I’ve been subscribing to Science News since 1995. [As I get older, Science (and Religion) become more fascinating.] It’s an excellent weekly news magazine of science, usually about 16 pages with minimal ads and concise (1-2 page), up to date articles. One of the features of Science News is an occasional column (blog) written by Ivars Peterson, called Math Trek Blog.

Mr. Peterson has written several articles about Sudoku for the magazine, notably:
Sudoku Math (June 2005),
First World Sudoku Championsip (March 10-11, 2006),
Pentomino Sudoku (May 2006) and
Sudoku Class (February 2007).

His articles focus on aspects of Sudoku in a clear, concise way and unlike other (opinion) columns, provide a bibliography to other sources of information. His latest, entitled Sudoku Class, provides information about Sudoku in classrooms, Math conferences and describes a Website by Dr. Laura Taalman (of James Madison University) called Brainfreeze Puzzles.

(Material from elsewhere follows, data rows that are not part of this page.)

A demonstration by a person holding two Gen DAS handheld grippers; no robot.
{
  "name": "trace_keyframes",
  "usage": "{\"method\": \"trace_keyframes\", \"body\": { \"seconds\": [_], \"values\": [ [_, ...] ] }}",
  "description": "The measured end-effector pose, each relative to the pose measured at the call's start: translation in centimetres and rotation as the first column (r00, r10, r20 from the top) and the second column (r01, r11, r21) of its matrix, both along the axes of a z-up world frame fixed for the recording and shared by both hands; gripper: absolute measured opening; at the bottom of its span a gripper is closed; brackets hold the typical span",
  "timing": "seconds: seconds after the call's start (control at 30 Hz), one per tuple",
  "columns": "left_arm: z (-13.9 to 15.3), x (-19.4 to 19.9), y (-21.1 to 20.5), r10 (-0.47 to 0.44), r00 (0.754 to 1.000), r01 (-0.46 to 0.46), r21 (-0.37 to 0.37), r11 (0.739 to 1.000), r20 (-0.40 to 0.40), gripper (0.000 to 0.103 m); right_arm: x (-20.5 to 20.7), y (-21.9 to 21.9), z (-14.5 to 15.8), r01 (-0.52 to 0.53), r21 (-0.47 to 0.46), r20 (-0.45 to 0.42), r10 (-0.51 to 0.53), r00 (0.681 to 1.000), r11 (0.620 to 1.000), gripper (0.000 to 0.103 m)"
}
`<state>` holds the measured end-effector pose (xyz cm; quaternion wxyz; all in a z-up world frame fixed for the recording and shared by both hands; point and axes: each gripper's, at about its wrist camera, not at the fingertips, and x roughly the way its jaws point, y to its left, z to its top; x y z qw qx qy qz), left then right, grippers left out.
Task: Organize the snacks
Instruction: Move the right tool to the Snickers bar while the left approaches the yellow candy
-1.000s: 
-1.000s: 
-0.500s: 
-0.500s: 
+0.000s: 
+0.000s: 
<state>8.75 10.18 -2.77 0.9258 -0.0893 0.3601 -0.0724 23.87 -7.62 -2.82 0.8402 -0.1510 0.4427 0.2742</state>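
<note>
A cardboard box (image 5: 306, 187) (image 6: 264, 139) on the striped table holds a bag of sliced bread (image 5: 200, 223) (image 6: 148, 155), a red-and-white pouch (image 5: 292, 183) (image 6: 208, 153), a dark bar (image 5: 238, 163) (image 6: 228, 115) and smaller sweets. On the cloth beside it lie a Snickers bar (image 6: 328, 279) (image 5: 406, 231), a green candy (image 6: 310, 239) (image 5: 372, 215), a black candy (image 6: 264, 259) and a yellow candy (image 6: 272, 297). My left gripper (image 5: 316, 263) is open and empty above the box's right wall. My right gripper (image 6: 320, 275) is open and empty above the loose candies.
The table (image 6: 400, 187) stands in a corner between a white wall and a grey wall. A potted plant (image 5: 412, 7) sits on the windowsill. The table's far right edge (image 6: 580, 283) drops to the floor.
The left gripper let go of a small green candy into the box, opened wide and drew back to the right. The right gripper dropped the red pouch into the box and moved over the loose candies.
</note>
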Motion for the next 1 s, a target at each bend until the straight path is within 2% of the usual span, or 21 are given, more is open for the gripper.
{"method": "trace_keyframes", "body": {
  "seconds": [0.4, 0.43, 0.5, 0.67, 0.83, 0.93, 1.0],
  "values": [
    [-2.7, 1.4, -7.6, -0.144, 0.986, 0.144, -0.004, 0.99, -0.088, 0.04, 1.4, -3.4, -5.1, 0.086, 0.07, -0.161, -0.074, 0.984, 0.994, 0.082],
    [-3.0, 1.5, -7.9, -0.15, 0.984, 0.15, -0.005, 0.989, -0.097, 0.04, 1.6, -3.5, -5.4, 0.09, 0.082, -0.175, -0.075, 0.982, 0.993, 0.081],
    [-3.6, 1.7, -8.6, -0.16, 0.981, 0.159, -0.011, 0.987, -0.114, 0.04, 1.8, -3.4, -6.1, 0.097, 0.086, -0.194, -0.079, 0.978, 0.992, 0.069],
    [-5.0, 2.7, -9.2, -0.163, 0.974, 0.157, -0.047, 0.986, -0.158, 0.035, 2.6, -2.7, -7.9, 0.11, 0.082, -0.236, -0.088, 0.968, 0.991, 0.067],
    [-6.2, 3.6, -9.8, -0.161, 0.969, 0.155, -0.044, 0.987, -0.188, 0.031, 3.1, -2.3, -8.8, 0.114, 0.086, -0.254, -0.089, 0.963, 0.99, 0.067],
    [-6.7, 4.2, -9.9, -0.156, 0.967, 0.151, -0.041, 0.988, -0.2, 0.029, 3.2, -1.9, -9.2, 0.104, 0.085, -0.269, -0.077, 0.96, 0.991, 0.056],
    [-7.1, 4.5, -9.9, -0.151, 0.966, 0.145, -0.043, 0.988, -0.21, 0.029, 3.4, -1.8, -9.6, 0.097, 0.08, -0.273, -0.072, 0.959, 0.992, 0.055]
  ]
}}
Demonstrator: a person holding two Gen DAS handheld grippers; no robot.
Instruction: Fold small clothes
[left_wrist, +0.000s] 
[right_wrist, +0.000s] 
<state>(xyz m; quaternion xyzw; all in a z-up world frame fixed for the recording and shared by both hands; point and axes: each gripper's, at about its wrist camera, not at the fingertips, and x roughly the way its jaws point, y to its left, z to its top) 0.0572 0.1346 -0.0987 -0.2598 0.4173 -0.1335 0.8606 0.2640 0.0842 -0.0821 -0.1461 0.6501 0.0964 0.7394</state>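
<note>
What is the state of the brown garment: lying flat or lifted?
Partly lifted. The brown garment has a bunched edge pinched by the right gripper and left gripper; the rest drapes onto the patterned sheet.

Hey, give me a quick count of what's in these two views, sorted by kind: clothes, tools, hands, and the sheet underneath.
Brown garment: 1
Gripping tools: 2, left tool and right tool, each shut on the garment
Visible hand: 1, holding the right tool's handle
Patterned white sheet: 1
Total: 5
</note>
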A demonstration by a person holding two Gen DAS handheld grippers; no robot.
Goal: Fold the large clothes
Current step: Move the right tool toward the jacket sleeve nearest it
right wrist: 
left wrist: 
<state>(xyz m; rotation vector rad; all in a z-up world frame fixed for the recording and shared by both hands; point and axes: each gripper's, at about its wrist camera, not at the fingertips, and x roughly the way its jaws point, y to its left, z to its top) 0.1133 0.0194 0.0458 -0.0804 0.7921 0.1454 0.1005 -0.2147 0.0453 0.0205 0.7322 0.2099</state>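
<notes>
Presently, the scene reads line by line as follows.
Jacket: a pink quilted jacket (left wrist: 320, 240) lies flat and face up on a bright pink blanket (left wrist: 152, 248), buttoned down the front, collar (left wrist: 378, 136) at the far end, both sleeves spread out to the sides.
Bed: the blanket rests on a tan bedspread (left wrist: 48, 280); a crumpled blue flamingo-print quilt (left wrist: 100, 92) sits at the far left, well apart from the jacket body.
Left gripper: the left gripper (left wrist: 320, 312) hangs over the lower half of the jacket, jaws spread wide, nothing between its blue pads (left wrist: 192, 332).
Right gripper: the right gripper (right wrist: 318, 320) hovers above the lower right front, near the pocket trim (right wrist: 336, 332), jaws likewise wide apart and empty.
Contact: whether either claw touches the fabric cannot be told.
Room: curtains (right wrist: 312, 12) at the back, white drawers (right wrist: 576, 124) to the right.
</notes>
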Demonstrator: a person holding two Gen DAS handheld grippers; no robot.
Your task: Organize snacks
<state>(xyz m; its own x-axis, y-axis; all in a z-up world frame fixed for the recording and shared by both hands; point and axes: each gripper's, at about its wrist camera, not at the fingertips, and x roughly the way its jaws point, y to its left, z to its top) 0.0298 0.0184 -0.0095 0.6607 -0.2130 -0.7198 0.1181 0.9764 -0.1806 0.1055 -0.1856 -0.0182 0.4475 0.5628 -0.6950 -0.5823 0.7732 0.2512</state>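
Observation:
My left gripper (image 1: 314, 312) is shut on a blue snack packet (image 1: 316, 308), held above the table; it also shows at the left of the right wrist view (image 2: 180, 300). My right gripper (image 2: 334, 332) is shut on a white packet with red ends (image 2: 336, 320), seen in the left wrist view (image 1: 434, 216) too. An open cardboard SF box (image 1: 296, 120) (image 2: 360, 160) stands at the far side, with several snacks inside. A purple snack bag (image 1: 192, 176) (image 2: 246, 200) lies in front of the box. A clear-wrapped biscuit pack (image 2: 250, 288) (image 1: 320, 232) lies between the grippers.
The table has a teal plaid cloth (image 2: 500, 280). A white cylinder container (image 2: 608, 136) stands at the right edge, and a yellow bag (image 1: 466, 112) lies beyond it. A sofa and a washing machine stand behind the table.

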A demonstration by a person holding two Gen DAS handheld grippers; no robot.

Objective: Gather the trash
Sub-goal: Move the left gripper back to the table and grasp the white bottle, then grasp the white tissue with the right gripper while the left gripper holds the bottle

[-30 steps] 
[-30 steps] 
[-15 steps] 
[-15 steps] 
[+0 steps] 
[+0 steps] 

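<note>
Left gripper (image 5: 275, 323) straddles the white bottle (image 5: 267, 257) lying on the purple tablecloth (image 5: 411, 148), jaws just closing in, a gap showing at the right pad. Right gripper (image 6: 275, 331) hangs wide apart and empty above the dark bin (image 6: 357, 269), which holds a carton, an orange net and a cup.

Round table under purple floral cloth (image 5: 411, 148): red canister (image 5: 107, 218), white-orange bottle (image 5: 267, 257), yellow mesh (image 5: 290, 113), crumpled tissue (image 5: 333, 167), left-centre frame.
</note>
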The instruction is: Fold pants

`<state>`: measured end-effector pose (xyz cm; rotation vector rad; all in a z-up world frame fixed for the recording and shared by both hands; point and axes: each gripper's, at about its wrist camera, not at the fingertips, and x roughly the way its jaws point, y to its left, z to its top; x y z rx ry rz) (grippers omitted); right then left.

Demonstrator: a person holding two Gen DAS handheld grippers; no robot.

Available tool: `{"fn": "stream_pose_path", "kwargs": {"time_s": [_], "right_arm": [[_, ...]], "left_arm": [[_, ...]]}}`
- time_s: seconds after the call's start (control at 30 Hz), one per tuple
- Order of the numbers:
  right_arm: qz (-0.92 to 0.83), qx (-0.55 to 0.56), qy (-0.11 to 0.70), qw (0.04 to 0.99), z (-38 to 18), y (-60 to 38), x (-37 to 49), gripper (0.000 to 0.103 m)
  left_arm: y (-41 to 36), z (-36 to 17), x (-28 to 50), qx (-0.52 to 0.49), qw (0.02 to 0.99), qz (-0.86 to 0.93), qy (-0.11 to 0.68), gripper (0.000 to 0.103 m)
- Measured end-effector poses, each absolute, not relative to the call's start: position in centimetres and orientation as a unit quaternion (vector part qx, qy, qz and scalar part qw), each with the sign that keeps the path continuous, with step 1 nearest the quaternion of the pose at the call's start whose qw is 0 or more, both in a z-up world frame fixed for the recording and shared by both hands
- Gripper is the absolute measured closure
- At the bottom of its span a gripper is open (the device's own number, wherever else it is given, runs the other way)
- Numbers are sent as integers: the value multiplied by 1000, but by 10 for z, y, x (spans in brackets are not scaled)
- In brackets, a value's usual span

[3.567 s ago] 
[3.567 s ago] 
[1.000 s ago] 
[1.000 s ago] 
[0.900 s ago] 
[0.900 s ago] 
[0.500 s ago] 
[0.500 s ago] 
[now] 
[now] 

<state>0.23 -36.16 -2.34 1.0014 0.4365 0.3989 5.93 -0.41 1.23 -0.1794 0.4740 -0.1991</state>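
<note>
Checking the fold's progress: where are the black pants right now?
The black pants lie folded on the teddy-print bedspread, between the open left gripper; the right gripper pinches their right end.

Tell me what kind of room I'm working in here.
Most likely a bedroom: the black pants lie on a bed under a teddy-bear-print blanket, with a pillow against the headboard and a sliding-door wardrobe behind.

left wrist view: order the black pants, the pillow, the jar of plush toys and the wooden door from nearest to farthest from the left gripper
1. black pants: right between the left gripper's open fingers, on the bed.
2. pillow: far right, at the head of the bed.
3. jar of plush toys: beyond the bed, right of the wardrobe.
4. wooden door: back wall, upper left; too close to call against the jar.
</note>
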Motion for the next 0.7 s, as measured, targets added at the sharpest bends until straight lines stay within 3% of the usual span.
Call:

Although not updated in 10 months, Dr. Taalman’s site describes eleven Sudoku variants with examples. She is co-authoring (with Philip Riley) a new book called: Color Sudoku to be published in May 2007, containing examples of these variants. (Perhaps that is the reason for the frozenness [no pun intended] of her website.)

On her University website, Dr. Taalman conducted and preserved a Sudoku Puzzle Problem of the Week contest from January through April 2006. Thirteen downloadable Sudoku variant puzzles (with solutions also available) are shown there. I haven’t tried them yet but plan to.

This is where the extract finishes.